In fact, all across campus (University of New Hampshire) there are virtually only Obama signs. It's as if the McCain campaign has decided the major state university is a lost cause and that their efforts are better left elsewhere. Even though I've already decided, I'm disappointed.

There were two shuttles from campus to the polls (at the local high school) sponsored by UNH, and then in addition about 7 buses (or vans) run by the Obama campaign. Anyone could get in them, but they were all clearly marked as Obama supporters. I found it rather odd to be doing something I've been told not to do since childhood (which is to get in a stranger's car) but everyone on campus was doing it, and they were nothing but friendly.

The polls themselves were split into two areas. Registration Day Of and Voting itself. In New Hampshire you can still register the day of, and I heard some people saying that they hoped to Register 1500 people today, if not more. I'd already registered and so I went around the corner for Voting. There were so many posters and people trying to get last minute undecided people. There was even a little dog dressed up. A band was playing music, and I think a woman was singing. All around they were Obama supporters, and also other Democratic candidates of various offices.

Photobucket Photobucket

Inside the school there were about 7 lines for the alphabet, luckily my line was pretty short and I got my ballot quite easily (although for some reason I wasn't asked to show my ID). Registration Day Of had to show them though, still, you'd think there'd be at least a little confirmation. The ballots weren't confusing at all, and it was very easy marking them.

pictures of the polls at my flickr

After voting I left to find a van or shuttle to take me back to campus. I'm not positive, but I believe I saw Jeanne Shaheen (who's running for U.S. Senate) get into a car and leave. The car had a Shaheen sticker on it, and as far as I can remember (there was a rally for her with Michael J. Fox earlier this year) it looked like her. When I got back to my dorm I called my dad and he said that's its quite likely as she lives in a town close to Durham. It was an encouraging thought that someone running had actually visited a poll today and sort of made everything come full circle.
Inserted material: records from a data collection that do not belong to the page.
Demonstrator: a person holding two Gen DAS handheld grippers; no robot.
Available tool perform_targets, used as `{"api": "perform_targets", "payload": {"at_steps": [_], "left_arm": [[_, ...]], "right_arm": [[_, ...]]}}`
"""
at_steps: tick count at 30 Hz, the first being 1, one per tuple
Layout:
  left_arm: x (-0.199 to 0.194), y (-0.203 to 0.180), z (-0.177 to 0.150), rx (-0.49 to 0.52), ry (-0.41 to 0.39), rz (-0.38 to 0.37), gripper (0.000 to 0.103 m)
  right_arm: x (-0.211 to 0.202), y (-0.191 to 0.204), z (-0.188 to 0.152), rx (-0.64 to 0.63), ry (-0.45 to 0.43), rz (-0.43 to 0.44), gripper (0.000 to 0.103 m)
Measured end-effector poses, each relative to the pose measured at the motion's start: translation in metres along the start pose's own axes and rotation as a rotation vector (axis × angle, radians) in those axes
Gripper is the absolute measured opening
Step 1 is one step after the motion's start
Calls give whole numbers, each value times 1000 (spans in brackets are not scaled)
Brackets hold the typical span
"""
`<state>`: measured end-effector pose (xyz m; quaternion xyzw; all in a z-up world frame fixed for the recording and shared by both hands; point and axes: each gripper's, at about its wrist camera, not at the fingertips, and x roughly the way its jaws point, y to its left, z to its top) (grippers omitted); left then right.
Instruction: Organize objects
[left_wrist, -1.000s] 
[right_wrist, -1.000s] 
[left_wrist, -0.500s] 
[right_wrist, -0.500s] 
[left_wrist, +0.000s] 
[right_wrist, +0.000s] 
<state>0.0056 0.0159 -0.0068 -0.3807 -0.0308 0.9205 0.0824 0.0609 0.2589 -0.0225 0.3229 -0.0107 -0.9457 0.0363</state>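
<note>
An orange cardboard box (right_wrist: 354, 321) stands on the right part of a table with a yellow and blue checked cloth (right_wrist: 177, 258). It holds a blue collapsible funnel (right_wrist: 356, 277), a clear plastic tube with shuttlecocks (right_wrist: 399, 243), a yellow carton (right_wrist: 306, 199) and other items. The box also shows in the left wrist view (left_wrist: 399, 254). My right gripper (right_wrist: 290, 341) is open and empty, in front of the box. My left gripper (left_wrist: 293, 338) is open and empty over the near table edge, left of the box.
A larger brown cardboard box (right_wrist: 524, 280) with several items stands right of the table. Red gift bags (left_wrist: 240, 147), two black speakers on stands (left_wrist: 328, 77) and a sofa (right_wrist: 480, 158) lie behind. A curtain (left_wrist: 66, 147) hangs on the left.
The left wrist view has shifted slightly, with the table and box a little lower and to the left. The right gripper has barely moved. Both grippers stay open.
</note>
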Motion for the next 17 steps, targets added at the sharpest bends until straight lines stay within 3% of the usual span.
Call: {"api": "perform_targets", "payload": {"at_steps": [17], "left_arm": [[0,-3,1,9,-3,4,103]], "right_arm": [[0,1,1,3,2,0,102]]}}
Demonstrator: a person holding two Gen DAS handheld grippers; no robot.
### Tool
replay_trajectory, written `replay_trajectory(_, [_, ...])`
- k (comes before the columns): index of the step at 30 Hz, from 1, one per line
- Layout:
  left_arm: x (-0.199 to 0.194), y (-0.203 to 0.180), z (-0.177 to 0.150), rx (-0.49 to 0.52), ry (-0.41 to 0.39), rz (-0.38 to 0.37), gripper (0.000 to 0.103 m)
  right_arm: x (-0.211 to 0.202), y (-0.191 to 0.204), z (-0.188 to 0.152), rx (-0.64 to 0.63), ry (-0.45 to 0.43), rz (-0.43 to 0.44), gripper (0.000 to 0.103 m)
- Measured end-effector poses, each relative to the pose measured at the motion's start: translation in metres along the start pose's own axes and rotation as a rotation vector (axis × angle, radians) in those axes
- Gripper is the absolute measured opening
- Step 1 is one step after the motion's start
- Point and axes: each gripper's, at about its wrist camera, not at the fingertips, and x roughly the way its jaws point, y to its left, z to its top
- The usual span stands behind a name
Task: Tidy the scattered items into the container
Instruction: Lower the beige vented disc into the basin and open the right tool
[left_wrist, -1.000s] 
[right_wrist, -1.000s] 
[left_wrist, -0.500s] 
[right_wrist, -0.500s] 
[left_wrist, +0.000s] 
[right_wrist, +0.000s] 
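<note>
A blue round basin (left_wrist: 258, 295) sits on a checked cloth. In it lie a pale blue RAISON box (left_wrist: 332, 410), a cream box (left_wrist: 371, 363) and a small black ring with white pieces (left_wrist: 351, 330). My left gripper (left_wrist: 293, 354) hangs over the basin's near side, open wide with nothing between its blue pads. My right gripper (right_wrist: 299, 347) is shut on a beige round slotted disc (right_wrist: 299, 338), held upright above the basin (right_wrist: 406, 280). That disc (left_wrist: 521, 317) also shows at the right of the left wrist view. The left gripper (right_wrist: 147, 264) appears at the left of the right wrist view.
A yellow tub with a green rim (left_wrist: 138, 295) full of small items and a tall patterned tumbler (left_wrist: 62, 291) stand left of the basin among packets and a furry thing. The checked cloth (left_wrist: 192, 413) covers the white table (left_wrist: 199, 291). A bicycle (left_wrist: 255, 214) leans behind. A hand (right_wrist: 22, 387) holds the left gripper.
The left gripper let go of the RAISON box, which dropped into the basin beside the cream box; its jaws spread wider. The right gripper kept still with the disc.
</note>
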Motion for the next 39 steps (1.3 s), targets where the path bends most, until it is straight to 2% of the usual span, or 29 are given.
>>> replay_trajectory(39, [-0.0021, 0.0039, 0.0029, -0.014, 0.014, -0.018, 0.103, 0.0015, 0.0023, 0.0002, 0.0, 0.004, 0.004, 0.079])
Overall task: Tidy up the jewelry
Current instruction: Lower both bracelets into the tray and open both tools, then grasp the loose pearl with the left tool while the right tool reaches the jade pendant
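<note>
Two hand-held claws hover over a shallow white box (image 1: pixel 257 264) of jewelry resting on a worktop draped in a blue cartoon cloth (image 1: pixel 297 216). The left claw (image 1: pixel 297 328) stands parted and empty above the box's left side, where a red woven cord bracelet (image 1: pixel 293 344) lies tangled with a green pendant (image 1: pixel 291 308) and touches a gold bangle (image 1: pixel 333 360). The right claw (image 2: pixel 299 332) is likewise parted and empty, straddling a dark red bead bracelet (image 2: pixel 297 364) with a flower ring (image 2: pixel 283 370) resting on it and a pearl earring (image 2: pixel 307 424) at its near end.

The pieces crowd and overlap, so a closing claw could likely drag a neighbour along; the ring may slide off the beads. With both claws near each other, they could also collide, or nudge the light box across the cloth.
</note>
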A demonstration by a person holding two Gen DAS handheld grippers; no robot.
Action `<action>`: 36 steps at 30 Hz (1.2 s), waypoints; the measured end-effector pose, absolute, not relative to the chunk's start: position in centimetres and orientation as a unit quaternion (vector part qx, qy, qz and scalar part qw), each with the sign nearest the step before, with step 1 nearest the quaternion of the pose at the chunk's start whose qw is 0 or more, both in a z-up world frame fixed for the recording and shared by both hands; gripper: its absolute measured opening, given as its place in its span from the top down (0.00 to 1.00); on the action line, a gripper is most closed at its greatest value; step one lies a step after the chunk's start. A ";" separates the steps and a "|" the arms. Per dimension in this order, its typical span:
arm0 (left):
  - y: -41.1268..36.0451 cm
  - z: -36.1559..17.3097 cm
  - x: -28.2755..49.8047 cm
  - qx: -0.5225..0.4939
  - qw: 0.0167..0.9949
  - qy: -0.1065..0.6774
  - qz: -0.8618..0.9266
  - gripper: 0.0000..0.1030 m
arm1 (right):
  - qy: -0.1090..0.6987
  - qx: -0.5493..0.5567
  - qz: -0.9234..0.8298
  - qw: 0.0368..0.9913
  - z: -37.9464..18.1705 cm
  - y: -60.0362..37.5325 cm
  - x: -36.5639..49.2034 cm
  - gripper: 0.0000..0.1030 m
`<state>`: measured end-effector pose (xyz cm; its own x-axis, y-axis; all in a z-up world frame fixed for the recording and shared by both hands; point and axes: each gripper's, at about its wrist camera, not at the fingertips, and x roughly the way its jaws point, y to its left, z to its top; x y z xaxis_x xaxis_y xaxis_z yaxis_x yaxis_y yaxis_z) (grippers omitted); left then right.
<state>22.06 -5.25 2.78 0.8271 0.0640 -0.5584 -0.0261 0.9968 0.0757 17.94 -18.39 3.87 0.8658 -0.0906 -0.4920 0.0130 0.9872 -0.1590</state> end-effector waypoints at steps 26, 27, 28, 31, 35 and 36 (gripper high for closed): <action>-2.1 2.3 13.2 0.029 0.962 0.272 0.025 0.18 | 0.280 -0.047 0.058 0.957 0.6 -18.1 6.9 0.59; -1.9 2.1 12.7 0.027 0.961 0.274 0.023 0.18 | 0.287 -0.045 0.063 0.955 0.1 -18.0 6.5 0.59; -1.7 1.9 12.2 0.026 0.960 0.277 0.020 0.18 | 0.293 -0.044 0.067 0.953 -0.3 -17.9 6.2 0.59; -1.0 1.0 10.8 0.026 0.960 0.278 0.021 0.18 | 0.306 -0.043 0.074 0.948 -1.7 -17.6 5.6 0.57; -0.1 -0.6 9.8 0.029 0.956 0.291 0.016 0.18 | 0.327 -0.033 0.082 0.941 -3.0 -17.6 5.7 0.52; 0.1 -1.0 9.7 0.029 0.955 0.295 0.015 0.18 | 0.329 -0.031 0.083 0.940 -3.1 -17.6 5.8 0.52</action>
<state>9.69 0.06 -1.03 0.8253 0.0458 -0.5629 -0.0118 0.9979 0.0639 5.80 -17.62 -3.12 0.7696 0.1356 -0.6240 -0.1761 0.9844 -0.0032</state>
Back at campus I asked an Obama table where they thought all of the McCain supporters were, or at least the campaign was and they said they had no idea, and guessed that they were probably in Manchester.


( Comment )
thegin wrote:
Nov. 4th, 2008 04:55 pm (UTC)
I always wonder why Republican candidates never really paid that much attention to the educated vote. The voters who are in academia, either studying, teaching or in administrative.

Is it strange that the voters with more education, than just that of high school, their votes tend to be more liberal? They then become not the "true" americans that the conservative party roars about. Apparently, you have to be uneducated, in a blue collar job, and have children to be a true american.

I think it just shows their true objective in their administration promises. Keep the man uneducated and he'll never ask why.

letitshine wrote:
Nov. 4th, 2008 05:12 pm (UTC)
seconded. couldnt have suspected such with any better words, myself!
sparkstealer wrote:
Nov. 4th, 2008 06:17 pm (UTC)
I was just talking about this with my SO on the way to work this morning.

Interesting tidbit: the city where Palin gave that infamous "real America" speech (Greensboro, NC) doesn't qualify as being in "real" America! It's a mid-size city and a hotbed of liberalism with its 6 colleges/universities.